EXERCISE OBJECTIVE: Return the run of lines below that opens with the line containing "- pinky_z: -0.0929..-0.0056" and closes with the line containing "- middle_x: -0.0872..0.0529", keeping each one exact.

EXERCISE DATA:
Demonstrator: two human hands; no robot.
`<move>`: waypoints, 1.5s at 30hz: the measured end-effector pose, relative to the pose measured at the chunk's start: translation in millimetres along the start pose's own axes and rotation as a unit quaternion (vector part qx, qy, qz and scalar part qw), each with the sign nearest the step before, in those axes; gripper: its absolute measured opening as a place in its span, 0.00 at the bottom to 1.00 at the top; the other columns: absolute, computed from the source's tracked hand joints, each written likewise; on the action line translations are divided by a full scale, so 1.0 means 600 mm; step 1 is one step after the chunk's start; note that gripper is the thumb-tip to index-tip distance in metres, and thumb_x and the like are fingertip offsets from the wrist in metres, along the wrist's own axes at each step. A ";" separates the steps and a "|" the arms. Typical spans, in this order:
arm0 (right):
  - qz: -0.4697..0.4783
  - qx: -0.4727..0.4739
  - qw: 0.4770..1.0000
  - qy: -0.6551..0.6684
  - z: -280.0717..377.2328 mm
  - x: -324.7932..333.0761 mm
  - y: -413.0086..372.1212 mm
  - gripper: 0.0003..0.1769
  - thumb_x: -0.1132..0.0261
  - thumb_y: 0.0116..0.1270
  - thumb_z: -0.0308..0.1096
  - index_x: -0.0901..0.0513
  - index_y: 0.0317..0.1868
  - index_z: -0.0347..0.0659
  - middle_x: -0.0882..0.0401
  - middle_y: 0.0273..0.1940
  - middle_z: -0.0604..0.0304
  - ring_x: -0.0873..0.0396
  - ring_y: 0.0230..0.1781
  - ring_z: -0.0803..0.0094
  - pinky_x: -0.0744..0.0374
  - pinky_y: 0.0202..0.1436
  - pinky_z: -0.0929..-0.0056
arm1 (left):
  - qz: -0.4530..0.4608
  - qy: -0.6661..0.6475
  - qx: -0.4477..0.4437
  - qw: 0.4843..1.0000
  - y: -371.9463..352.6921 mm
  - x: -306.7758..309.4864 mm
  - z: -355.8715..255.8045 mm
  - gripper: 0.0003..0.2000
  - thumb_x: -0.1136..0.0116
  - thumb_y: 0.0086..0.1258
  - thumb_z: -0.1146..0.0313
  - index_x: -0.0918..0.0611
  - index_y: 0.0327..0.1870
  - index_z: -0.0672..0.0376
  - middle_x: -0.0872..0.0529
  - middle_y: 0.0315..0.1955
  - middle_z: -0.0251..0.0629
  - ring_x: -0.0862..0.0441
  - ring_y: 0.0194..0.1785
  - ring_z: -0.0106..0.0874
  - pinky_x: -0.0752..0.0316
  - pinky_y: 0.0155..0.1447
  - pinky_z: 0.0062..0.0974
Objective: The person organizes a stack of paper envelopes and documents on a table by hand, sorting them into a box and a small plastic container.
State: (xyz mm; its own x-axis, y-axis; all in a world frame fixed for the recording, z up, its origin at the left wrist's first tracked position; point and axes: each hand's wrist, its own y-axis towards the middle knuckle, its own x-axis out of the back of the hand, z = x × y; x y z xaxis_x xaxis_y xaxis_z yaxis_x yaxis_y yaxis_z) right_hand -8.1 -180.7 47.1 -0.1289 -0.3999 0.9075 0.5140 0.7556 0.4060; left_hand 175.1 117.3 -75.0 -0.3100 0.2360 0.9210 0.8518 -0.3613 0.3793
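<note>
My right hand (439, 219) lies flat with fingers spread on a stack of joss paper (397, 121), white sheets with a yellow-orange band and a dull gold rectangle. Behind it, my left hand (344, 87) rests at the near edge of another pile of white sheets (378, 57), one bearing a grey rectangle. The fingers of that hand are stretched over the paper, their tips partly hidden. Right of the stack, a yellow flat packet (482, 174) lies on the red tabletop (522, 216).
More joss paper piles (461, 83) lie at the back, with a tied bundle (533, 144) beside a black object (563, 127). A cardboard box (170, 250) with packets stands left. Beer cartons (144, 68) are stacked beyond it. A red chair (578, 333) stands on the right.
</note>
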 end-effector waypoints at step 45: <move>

ANSWER FOR THE TASK:
  - pinky_z: -0.0929..-0.0056
arm1 (left):
  - qz: -0.4530..0.4608
  - qy: -0.6661..0.6475
  - qx: -0.4477..0.4437
  - qw: 0.4843..1.0000
  - y: -371.9463..352.6921 mm
  - x: -306.7758..309.4864 mm
  - z: -355.8715..255.8045 mm
  - gripper: 0.0003..0.2000
  - thumb_x: -0.1136..0.0116
  - thumb_y: 0.0086..0.1258
  - thumb_z: -0.1146..0.0313
  - index_x: -0.0918..0.0611
  - index_y: 0.0327..0.1870
  - index_z: -0.0672..0.0376
  - middle_x: -0.0872..0.0529

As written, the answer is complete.